Extracted records
------------------------------------------------------------

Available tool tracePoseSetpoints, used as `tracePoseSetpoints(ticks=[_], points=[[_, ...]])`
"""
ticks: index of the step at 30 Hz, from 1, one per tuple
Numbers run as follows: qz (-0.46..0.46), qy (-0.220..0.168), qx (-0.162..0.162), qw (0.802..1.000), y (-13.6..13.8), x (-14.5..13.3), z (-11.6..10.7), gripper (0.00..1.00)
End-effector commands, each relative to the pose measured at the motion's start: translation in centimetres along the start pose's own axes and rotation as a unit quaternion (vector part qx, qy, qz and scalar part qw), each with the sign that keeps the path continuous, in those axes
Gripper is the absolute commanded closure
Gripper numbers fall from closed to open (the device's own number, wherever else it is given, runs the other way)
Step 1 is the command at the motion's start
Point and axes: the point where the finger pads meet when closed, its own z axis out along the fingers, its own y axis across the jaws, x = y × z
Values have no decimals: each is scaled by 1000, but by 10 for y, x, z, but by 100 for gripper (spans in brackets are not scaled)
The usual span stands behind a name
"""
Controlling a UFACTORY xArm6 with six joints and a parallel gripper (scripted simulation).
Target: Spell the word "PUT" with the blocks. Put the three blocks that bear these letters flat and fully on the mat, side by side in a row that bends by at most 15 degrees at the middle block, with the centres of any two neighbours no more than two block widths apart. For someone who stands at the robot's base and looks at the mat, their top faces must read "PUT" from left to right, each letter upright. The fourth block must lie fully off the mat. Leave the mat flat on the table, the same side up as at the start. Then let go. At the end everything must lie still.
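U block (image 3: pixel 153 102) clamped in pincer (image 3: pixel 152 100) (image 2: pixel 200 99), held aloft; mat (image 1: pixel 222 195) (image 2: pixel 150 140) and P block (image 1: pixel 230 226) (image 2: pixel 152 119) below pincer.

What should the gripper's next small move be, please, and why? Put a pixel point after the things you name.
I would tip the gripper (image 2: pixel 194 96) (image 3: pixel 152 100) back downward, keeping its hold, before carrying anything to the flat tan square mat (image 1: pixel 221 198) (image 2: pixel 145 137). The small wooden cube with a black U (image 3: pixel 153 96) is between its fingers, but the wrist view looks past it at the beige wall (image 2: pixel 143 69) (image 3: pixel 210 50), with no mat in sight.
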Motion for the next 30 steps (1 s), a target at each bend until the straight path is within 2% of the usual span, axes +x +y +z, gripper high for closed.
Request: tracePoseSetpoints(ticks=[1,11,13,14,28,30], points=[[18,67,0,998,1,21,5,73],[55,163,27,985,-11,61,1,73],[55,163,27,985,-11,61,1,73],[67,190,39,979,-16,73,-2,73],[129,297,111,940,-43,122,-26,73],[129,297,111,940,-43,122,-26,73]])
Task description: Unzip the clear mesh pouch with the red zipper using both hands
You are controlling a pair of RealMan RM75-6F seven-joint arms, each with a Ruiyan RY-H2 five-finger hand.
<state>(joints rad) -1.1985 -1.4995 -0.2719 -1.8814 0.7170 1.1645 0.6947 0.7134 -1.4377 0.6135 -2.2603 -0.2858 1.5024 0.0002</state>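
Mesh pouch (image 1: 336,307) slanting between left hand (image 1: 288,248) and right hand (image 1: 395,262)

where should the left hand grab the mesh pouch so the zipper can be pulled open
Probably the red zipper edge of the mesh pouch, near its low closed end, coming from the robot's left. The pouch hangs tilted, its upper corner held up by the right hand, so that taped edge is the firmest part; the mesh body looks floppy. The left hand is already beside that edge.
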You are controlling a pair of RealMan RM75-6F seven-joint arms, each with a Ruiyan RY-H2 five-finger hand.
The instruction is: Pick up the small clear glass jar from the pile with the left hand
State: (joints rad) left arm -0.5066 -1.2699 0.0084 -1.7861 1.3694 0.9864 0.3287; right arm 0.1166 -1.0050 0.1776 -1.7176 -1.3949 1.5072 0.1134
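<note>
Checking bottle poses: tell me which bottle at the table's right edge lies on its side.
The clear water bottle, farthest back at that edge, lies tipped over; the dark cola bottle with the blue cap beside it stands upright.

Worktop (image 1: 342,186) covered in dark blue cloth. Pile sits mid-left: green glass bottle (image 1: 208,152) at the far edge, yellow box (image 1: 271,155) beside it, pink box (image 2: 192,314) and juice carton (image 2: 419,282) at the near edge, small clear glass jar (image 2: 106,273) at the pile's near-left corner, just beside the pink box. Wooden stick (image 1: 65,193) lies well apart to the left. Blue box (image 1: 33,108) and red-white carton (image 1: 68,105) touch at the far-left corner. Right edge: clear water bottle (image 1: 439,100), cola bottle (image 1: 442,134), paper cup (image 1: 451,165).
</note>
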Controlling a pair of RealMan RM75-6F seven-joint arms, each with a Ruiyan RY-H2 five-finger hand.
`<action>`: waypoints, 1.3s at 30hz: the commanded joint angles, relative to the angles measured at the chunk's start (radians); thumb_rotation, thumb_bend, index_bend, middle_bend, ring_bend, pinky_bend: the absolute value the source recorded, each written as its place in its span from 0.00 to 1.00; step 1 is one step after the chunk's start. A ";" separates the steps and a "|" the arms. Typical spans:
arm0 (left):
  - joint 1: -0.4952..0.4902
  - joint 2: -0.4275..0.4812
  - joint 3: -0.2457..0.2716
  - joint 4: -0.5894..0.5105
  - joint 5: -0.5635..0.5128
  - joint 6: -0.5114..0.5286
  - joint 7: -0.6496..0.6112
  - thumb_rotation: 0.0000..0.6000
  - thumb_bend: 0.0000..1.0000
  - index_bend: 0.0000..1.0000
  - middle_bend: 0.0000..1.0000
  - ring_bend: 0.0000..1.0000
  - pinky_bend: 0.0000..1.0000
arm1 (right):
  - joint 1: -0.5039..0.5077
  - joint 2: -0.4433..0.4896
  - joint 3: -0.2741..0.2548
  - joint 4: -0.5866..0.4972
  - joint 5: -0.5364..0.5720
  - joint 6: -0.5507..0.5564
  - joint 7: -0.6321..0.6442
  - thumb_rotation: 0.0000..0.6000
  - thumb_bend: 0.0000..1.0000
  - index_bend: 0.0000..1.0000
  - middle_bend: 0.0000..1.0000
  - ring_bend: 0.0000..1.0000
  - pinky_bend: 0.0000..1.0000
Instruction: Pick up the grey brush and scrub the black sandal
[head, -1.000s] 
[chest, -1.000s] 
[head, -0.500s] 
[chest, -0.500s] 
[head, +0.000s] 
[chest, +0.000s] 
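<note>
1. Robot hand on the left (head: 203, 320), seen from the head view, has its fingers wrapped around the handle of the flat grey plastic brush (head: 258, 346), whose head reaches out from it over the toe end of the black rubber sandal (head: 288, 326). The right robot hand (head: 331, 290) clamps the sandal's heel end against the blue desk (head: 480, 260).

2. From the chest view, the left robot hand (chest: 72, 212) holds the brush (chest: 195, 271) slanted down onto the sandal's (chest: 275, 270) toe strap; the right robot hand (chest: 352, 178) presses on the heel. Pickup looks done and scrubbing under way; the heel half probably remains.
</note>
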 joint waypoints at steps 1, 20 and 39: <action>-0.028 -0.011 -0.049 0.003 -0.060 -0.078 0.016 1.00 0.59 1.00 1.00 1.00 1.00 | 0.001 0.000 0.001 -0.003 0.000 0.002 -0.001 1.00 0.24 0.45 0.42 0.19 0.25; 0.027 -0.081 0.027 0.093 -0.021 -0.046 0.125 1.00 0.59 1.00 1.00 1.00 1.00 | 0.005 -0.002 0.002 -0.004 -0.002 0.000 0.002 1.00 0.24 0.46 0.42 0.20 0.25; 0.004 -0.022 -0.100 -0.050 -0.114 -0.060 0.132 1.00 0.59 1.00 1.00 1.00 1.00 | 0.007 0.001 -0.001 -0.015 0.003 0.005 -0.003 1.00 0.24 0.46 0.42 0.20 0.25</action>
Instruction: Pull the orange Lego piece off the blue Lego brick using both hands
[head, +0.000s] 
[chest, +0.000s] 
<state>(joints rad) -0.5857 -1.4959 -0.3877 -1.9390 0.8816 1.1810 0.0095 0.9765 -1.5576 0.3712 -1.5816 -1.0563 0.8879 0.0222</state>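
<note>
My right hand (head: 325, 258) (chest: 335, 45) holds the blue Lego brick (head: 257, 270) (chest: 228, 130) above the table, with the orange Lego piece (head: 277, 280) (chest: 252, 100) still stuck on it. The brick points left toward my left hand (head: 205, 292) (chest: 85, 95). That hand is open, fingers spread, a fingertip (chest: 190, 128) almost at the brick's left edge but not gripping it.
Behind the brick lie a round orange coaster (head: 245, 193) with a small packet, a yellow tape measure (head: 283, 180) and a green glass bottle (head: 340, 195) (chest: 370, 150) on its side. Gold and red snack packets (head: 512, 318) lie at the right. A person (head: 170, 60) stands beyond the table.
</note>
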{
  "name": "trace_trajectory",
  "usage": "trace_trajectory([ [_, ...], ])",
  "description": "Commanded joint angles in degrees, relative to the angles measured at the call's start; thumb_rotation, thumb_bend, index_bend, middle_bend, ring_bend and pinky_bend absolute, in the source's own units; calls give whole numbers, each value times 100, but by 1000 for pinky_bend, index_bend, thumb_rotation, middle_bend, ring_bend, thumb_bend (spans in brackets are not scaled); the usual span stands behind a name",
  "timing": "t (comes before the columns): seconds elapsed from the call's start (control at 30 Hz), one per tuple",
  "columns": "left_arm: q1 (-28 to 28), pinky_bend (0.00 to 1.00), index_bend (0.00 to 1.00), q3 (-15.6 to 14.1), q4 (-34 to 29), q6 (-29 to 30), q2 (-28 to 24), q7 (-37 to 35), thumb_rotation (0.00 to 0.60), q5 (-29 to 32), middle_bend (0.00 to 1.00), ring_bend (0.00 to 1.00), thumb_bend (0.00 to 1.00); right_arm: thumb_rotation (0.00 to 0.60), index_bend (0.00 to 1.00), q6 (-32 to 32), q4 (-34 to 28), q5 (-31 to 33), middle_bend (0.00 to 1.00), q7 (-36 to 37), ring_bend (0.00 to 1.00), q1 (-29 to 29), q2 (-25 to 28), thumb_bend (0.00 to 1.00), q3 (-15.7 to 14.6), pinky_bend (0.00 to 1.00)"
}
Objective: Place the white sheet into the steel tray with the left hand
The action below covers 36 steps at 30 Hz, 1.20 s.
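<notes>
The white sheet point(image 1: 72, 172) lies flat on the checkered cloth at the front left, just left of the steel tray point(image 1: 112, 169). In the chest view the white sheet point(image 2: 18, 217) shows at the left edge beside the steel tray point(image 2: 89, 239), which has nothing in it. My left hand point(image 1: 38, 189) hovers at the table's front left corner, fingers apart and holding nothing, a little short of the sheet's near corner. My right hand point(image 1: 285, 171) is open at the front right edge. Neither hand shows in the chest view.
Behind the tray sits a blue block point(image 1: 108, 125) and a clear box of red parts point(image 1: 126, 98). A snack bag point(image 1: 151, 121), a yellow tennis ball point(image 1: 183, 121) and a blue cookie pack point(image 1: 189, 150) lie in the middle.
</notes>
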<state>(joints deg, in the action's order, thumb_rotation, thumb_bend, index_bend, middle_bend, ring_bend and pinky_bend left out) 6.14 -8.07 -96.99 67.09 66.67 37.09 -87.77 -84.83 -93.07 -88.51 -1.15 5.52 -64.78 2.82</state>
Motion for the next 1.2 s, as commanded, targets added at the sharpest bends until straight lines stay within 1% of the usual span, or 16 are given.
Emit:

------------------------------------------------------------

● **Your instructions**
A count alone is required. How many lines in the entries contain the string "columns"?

● **Response below**
2